Whatever sport or exercise routine you decide on, start for the right reasons. Reasons that you know you’ll be able to stick with. You want to be able to keep up with the children/grandchildren or a new boisterous puppy! Or it may be to improve your health to prevent heart attacks. The reason should be to improve you for you, not for anyone else. Everyone needs a good ‘why’ before they’ll be able to make any life lasting changes. Otherwise you fall off the wagon shortly after starting. So please take some time to list reasons for starting to exercise.

Pick something you know you’ll enjoy and start doing that. Something easy, that can be done quickly or at least time flies when you’re doing it. Like an hour-long dance class that feels so good you don’t even realize it’s been an hour. 

When you take up any exercise that you can get into the ‘zone’ with, time flies because you can only get into the zone when your heart’s truly in it. And that’s very strongly linked to the state of mind you’re in.

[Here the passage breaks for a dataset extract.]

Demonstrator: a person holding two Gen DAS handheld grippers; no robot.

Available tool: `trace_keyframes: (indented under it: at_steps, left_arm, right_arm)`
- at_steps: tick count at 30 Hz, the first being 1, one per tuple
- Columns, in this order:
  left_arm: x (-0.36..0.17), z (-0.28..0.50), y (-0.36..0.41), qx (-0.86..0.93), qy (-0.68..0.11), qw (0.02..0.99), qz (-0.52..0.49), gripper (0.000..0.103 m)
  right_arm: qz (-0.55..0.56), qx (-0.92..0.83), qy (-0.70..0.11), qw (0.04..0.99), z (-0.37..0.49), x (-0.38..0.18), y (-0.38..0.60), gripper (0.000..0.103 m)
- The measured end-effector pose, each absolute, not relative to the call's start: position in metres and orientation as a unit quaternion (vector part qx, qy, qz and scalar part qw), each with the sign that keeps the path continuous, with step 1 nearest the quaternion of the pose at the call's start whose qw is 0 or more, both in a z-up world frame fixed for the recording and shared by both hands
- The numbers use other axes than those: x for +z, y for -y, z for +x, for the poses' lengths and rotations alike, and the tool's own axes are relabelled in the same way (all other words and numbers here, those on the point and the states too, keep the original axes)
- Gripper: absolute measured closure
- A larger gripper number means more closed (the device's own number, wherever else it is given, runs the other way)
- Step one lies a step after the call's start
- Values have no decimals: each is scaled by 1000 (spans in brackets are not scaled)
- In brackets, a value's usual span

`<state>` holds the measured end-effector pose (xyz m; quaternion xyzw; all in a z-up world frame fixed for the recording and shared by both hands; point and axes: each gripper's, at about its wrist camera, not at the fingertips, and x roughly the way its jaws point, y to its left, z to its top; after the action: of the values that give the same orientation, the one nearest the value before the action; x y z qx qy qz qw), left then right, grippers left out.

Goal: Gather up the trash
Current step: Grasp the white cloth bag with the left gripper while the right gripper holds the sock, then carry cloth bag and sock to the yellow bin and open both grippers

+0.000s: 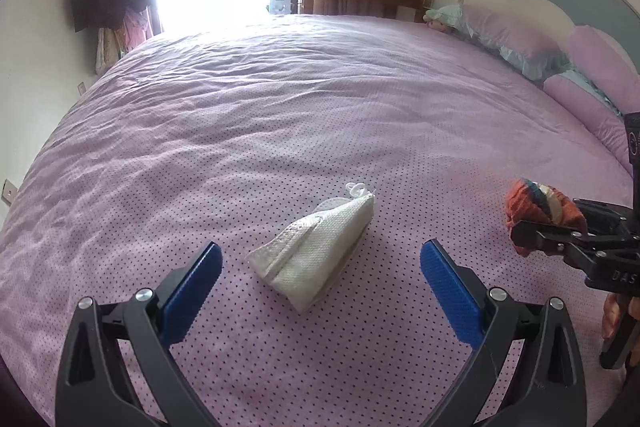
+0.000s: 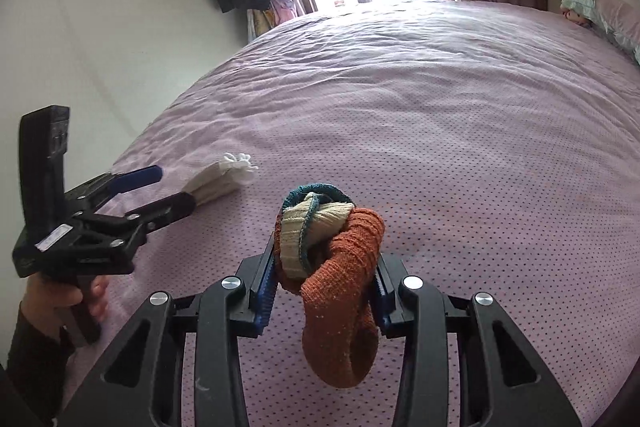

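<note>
Sock (image 2: pixel 340 267) sits clenched between the right gripper (image 2: pixel 324 287) pads — orange toe hangs below, so keep squeeze firm, lift straight. Left gripper (image 1: pixel 320 267) is spread wide, nothing held; mask (image 1: pixel 316 251) lies on the bedspread (image 1: pixel 280 107) btwn its fingers — lower, centre, then close.

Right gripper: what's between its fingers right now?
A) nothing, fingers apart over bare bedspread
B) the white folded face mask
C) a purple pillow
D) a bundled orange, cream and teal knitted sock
D: in the right wrist view the right gripper has its fingers pressed on the bundled orange, cream and teal knitted sock, while the white folded face mask lies loose on the purple dotted bedspread.
</note>
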<state>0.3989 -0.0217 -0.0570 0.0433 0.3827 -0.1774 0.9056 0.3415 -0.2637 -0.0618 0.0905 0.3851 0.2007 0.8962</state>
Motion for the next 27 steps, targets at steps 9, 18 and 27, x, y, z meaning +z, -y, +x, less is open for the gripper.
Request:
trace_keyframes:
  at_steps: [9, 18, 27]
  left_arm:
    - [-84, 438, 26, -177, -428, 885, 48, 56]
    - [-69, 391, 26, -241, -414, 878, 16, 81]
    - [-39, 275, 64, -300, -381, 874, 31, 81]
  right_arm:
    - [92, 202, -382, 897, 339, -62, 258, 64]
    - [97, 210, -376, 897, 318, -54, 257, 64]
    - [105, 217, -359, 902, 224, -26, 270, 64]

Get back into exercising gradually, doing activities you enjoy, for good reasons that you’ve given serious thought to. Over time as you begin to feel healthier, you’ll naturally build a tolerance and can move into more moderate intensity exercises or increase the duration, or maybe both.

The important thing is to start somewhere. The less strenuous, the easier it’ll be to ease your body back into a healthy active lifestyle.